▶ _Your assignment_: Once you have read the records below, report how many lines contain the word "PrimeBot", and give nothing besides that number.

Source data:
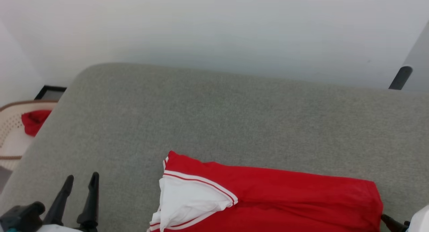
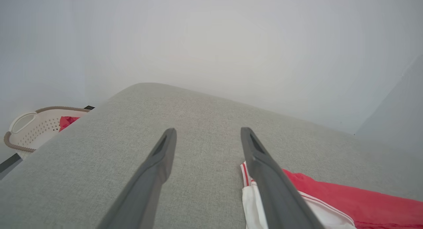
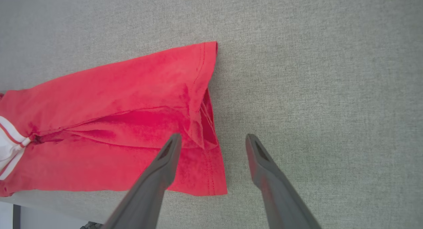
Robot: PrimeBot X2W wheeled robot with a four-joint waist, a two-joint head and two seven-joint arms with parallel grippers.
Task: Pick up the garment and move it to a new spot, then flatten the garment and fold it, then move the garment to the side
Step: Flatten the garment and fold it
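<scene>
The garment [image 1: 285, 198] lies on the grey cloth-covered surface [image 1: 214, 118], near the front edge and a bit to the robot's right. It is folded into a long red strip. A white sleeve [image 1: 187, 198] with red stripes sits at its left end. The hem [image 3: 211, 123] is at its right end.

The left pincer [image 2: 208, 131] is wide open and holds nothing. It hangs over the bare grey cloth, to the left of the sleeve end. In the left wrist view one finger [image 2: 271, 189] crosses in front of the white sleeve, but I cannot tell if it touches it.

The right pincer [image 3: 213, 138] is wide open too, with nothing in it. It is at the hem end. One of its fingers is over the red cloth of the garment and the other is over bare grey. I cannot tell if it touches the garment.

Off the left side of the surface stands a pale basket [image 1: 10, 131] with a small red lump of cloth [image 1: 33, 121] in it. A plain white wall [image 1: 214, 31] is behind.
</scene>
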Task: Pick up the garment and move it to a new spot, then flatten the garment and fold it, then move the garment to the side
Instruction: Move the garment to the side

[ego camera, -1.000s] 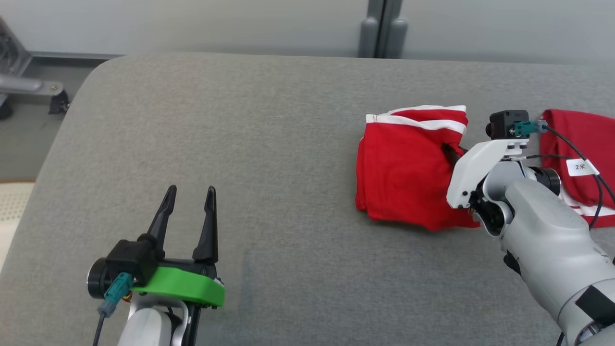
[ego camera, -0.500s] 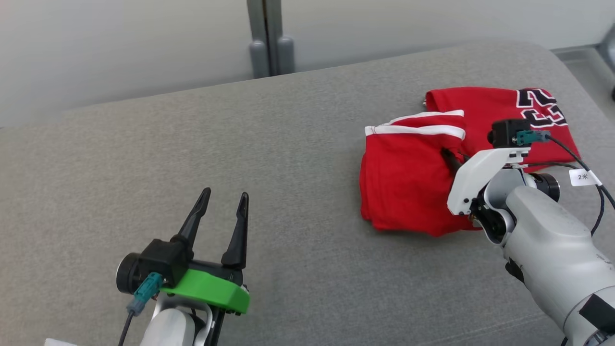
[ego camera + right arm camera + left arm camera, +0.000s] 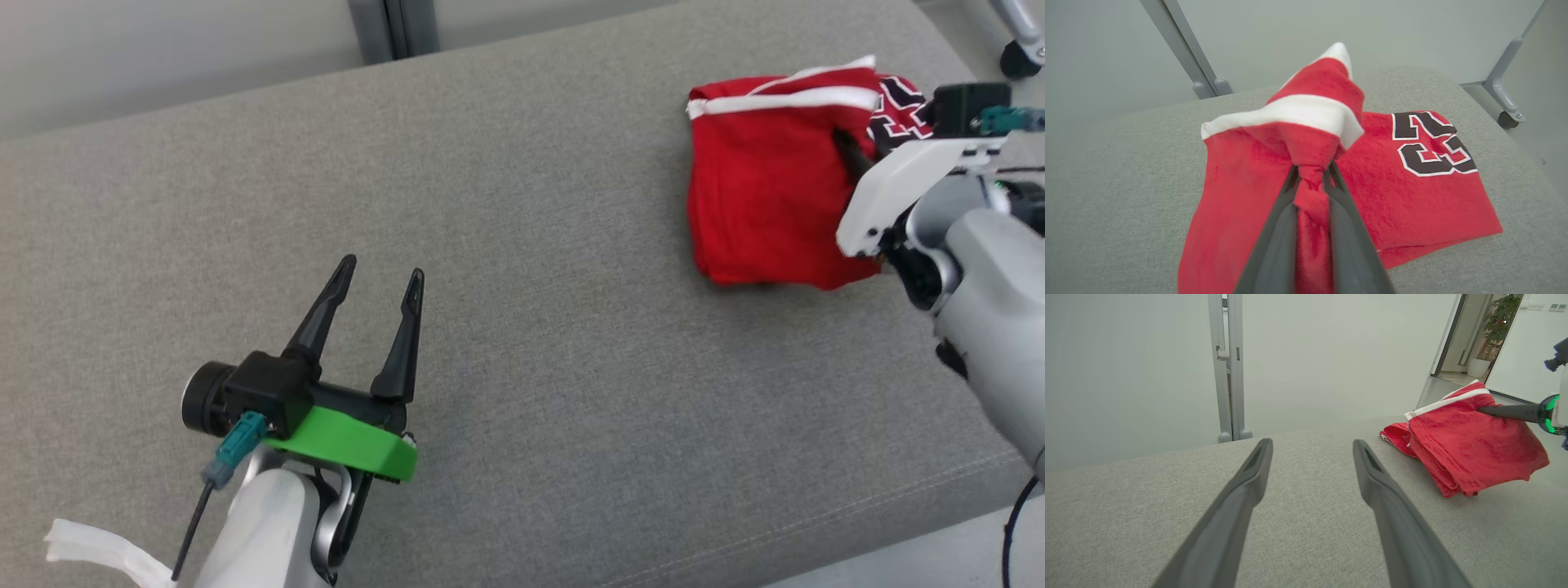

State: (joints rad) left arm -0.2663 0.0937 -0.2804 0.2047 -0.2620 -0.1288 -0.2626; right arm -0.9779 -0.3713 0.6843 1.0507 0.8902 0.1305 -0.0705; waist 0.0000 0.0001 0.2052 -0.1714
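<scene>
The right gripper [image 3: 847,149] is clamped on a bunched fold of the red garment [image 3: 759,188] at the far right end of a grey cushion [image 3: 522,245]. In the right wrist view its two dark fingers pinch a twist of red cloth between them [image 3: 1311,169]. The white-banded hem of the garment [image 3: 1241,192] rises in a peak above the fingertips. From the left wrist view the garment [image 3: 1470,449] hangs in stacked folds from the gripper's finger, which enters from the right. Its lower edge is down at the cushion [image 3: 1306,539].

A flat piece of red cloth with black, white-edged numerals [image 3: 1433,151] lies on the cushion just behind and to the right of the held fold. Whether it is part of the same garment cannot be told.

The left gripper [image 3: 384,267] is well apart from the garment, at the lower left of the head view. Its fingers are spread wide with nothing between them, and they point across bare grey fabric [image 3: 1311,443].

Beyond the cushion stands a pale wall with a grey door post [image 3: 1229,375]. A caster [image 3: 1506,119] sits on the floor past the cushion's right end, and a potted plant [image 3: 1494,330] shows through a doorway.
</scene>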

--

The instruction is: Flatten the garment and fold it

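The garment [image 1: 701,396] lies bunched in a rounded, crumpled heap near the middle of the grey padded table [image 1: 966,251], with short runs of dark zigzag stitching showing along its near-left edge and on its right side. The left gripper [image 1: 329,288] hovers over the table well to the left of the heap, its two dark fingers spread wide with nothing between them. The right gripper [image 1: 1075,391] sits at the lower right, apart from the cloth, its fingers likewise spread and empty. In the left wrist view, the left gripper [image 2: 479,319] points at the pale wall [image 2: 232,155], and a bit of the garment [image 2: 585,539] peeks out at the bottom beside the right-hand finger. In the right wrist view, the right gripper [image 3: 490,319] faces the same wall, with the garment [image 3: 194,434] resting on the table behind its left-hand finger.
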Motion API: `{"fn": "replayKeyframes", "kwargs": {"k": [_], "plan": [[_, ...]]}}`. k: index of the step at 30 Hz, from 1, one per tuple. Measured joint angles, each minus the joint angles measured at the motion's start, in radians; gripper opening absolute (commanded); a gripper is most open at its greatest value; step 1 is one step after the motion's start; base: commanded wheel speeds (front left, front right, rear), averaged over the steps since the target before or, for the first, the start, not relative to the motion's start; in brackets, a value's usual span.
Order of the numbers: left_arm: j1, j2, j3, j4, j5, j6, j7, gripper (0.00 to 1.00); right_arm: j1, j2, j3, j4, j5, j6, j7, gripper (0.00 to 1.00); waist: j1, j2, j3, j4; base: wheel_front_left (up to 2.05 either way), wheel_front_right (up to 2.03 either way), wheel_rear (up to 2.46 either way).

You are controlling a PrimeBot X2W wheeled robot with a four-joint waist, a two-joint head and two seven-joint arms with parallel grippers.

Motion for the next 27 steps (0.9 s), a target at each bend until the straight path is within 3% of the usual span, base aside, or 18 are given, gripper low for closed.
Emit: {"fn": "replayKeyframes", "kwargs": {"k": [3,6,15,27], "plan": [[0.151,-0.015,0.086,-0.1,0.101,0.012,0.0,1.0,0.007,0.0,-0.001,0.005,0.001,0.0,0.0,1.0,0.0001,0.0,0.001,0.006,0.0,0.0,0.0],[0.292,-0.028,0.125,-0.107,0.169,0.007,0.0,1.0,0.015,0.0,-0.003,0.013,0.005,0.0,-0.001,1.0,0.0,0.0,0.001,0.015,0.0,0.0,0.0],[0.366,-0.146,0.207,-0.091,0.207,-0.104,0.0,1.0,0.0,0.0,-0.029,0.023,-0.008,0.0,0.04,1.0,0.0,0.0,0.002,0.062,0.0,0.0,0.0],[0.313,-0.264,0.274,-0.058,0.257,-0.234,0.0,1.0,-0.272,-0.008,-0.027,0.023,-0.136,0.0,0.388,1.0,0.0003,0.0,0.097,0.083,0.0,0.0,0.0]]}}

▶ _Solution to this task_: 2